Blogue Insónias

Engenharia social a martelo? Sei que não vou por aí.

 

Um país de clima ameno onde se morre de frio, porque não há dinheiro para pagar aquecimento,

um país onde os meninos frequentam escolas geladas sem condições minimamente dignas,

um país em que as famílias se desunham a trabalhar sem conseguirem pagar as pesadas propinas para educar os seus filhos,

um país em cujos hospitais públicos falta material médico a todos os níveis,

um país com listas de espera vergonhosas para tratamentos e cirurgias urgentes,

um país cuja população nem sequer dispõe de uma rede de cuidados médico-dentários,

um país em que não há lares condignos para idosos,

um país em que não há dinheiro para pagar a médicos o suficiente para os manter nos hospitais públicos,

um país em que não há redes sustentadas de cuidados paliativos e de cuidados continuados para todos,

um país que, paradoxalmente, suporta o financiamento de cerca de 2.600 processos de averiguação de paternidade por ano,

este país, com as prioridades completamente invertidas, vai dar-se ao luxo de gastar 1,6 milhões de euros em centros de recolha de gâmetas (esperma e ovócitos).

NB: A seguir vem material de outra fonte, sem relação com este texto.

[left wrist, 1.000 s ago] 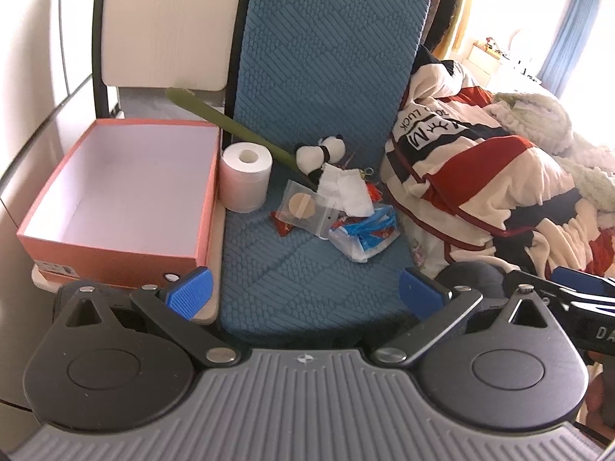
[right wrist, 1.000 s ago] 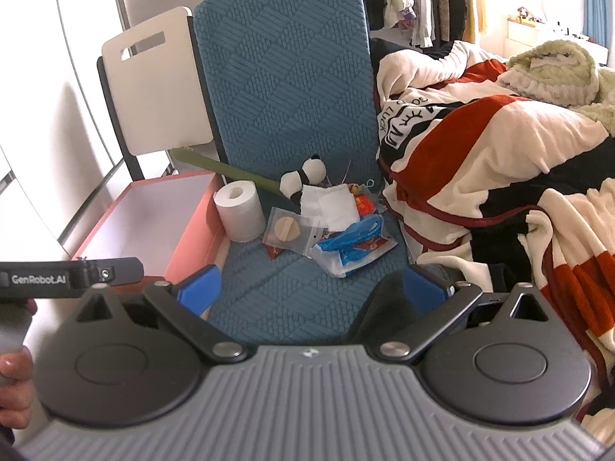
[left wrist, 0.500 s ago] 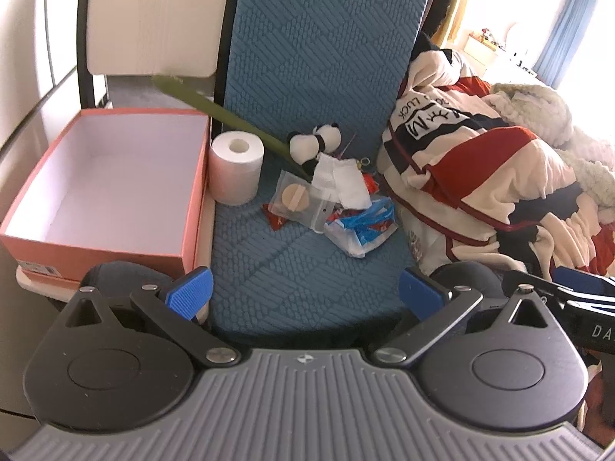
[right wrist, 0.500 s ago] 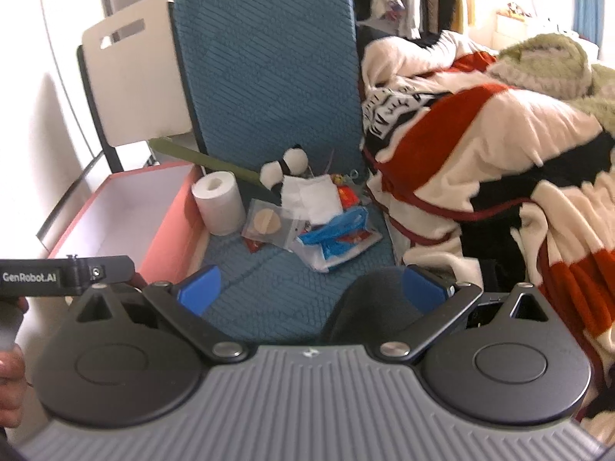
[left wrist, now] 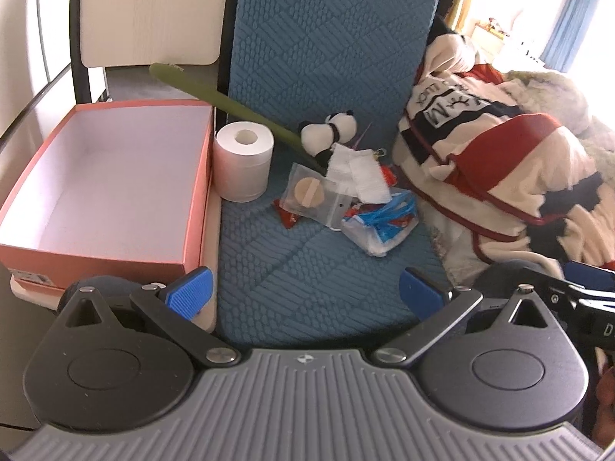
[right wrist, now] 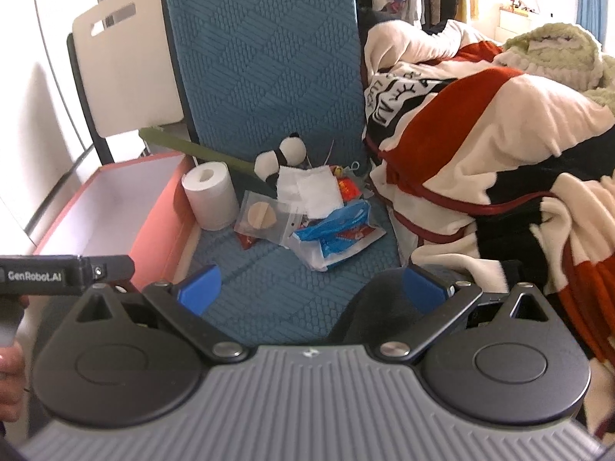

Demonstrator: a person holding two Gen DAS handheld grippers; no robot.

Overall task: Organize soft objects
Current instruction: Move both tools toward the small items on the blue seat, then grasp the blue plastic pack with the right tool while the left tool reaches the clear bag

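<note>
On the blue chair seat (left wrist: 307, 269) lies a small heap: a panda plush (left wrist: 330, 134) (right wrist: 280, 155), white gauze (left wrist: 355, 171) (right wrist: 311, 188), a clear bag with a tan round pad (left wrist: 311, 194) (right wrist: 263, 215), and a blue-and-white packet (left wrist: 384, 223) (right wrist: 338, 232). A toilet paper roll (left wrist: 242, 165) (right wrist: 209, 194) stands left of them. My left gripper (left wrist: 305, 294) is open above the seat's front edge, holding nothing. My right gripper (right wrist: 309, 294) is open too, well short of the heap.
An open pink box (left wrist: 103, 184) (right wrist: 115, 207) with a white inside sits on the chair to the left. A green strap (left wrist: 226, 105) runs from behind it toward the panda. A striped red, cream and black blanket (left wrist: 499, 161) (right wrist: 499, 134) is piled on the right.
Both grippers have drawn closer to the chair seat, and the heap looks larger in both views. Both stay open and empty.
</note>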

Este país demencial não concede às crianças que resultam de gâmetas de dadores o direito de conhecerem a sua identidade biológica (ao contrário do que já acontece noutros países),

Este país refém de um relativismo simplório proíbe, no caso das barrigas de aluguer, que a mulher-incubadora fique com o bebé, com o argumento de que não é seu filho biológico.

Este país trata bebés e mulheres como mercadorias, considerando-os um bem disponível para o uso público.

É urgente contrariar os «cânticos negros». É fundamental travar engenharias sociais a martelo que representam um tremendo atraso civilizacional. Não sei por onde vou. Não sei por onde vou. Sei que não vou por aí!


Cântico Negro

«Vem por aqui» – dizem-me alguns com os olhos doces
Estendendo-me os braços, e seguros
De que seria bom que eu os ouvisse
Quando me dizem: «vem por aqui!»
Eu olho-os com olhos lassos,
(Há, nos olhos meus, ironias e cansaços)
E cruzo os braços,
E nunca vou por ali…

[…]

Não, não vou por aí! Só vou por onde
Me levam meus próprios passos…

Se ao que busco saber nenhum de vós responde
Por que me repetis: «vem por aqui!»?

Prefiro escorregar nos becos lamacentos,
Redemoinhar aos ventos,
Como farrapos, arrastar os pés sangrentos,
A ir por aí…

[…]

Ah, que ninguém me dê piedosas intenções!
Ninguém me peça definições!
Ninguém me diga: «vem por aqui»!
A minha vida é um vendaval que se soltou.
É uma onda que se alevantou.
É um átomo a mais que se animou…
Não sei por onde vou,
Não sei para onde vou
– Sei que não vou por aí!

José Régio, in: «Poemas de Deus e do Diabo».